Mr HODGMAN (Denison) - I would like to commence my remarks by congratulating the honourable member for Robertson (Mr Cohen) on an extremely fair and a very good speech. I must concede that I do not agree with all of the specifics of his speech, but I completely concur with the sentiments he expressed. Not the least of the kind remarks he made was the comment that Tasmania is a truly democratic State. I take some pleasure in hearing that, because it does happen to be the truth. It is in the spirit, not only of being a Liberal but also as one who believes in the democratic process, that I congratulate the Government on the introduction of these electoral measures. They are, in my submission, good legislation, fair legislation and, above all, democratic legislation. I would not wish it to be thought by the public at large that these Bills come into the Parliament today only because of decisions taken by the High Court in McKinlay's case and in McKellar's case. Granted, it could be said that those decisions, particularly the latter, have perhaps prompted or speeded up the legislative process. But I hope that men of goodwill on both sides of this House will have come to the conclusion that the sorts of amendment proposals which are now before the chamber are fair and appropriate in the democratic parliamentary system that we have in this country in 1977.

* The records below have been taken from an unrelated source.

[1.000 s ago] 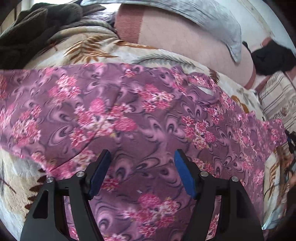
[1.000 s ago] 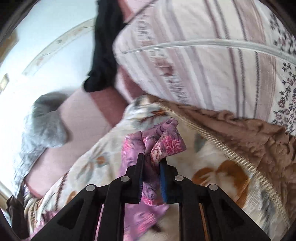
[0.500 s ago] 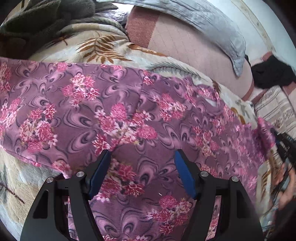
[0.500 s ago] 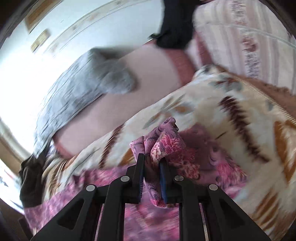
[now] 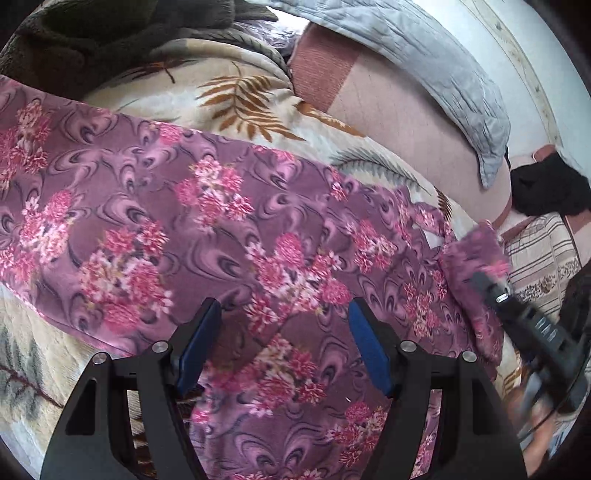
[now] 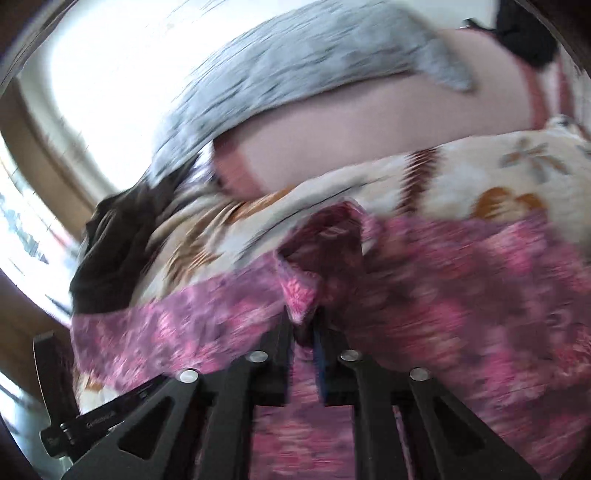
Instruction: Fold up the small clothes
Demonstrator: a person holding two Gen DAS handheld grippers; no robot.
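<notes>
A purple garment with pink flowers (image 5: 221,221) lies spread over the bed. My left gripper (image 5: 284,306) hovers low over its near part, jaws open wide, nothing clamped between the blue pads. My right gripper (image 6: 303,317) grips a bunched corner of the same garment (image 6: 461,295), and its jaws are closing tighter on the cloth. In the left wrist view the right gripper (image 5: 495,291) shows at the right edge, with that corner lifted and folded back over the cloth. The right wrist view is heavily blurred.
The garment rests on a cream blanket with a leaf print (image 5: 240,99). Behind it are a pink cushion (image 5: 388,122), a grey quilt (image 5: 424,55) and a dark heap of clothes (image 5: 92,33). A black item (image 5: 546,192) and a striped pillow (image 5: 543,251) sit at the right.
My right gripper has swept fast across the bed toward the left gripper, carrying the garment's corner over the spread cloth. The left gripper has drifted a little over the garment and stayed open.
</notes>
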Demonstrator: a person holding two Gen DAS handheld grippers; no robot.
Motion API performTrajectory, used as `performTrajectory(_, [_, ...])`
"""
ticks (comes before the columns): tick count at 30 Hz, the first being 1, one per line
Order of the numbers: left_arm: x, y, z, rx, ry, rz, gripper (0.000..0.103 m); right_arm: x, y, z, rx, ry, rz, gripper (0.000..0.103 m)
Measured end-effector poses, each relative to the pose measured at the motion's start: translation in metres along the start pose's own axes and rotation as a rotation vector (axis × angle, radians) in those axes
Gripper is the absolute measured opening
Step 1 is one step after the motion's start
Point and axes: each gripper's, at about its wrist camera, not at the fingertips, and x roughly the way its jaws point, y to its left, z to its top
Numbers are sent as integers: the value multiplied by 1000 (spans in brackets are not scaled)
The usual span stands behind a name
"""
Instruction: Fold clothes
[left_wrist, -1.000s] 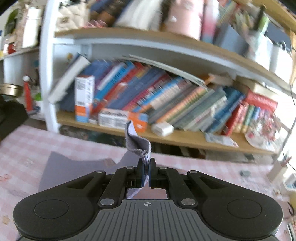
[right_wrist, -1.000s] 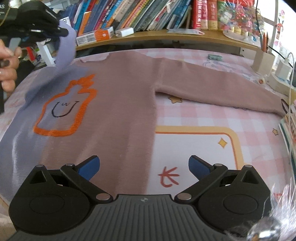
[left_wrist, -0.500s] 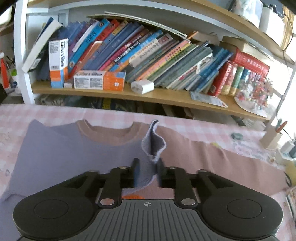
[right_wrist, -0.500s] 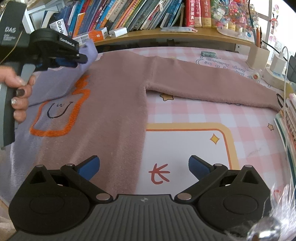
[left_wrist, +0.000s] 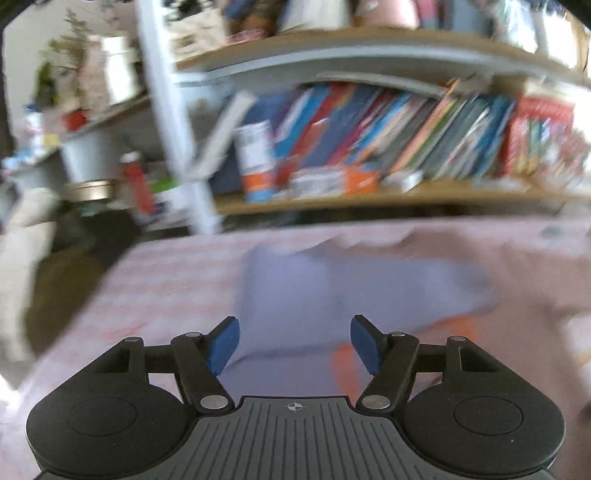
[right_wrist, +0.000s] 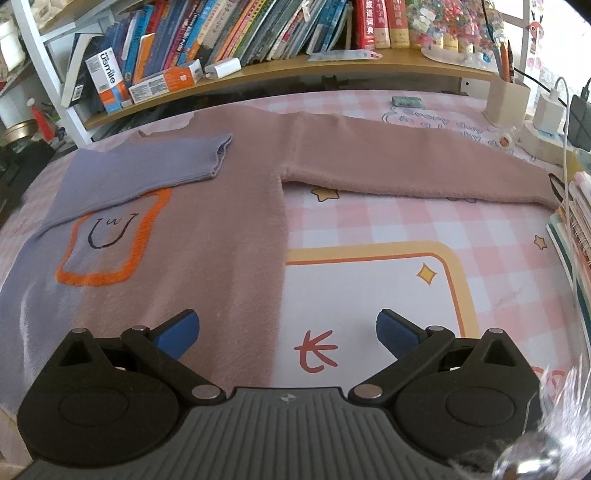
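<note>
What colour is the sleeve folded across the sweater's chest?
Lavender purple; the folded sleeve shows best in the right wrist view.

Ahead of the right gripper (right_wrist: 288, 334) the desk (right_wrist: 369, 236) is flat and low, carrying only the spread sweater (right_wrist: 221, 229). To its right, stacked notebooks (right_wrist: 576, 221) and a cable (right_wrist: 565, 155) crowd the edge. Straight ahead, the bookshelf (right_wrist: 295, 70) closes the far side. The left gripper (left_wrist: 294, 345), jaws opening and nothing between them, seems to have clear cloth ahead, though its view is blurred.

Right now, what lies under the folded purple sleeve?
The purple sleeve lies across the sweater chest, covering the top of the orange outline. Whatever else lies beneath is hidden.
</note>
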Motion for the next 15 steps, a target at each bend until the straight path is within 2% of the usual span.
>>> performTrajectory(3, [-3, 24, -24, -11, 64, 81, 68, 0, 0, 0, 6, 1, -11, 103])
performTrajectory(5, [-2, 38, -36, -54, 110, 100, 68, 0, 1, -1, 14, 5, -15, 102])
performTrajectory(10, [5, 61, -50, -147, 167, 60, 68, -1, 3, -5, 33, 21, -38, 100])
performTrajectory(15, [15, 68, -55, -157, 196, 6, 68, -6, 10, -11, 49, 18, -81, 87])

It seems, with respect, that the question of electoral redistribution has always been, as was mentioned by the honourable member for Robertson, a matter of political controversy. Like the honourable member, I find it very sad that far too often the public believes that we fiddle with electoral boundaries for the purpose of electoral advantage. The sooner we can get electoral redistribution away from the political scene and out of the hands of politicians so that the public will see that it is not being done for the purpose of gerrymandering or arranging electoral advantage, but that it is for the purpose of achieving fair and democratic representation for all Australians, the sooner the standing of this Parliament will be greatly enhanced in the eyes of the community. In the past the procedures for redistribution of the House of Representatives boundaries have provided that, on the basis of the 5-yearly census population figures, The Chief Australian Electoral Officer determined, according to a set formula, the representation entitlements of each State.

In the 2 High Court decisions to which I have referred, and after consideration of section 24 of the Constitution, the Court expressed the view that the words 'whenever necessary' which appear in section 24 mean that the number of members to be chosen in the several States must be determined in time for each ordinary general election and that such election must be held in accordance with the entitlements so determined.

However, the Court recognised that that mandatory principle would not apply in the case of elections other than ordinary general elections.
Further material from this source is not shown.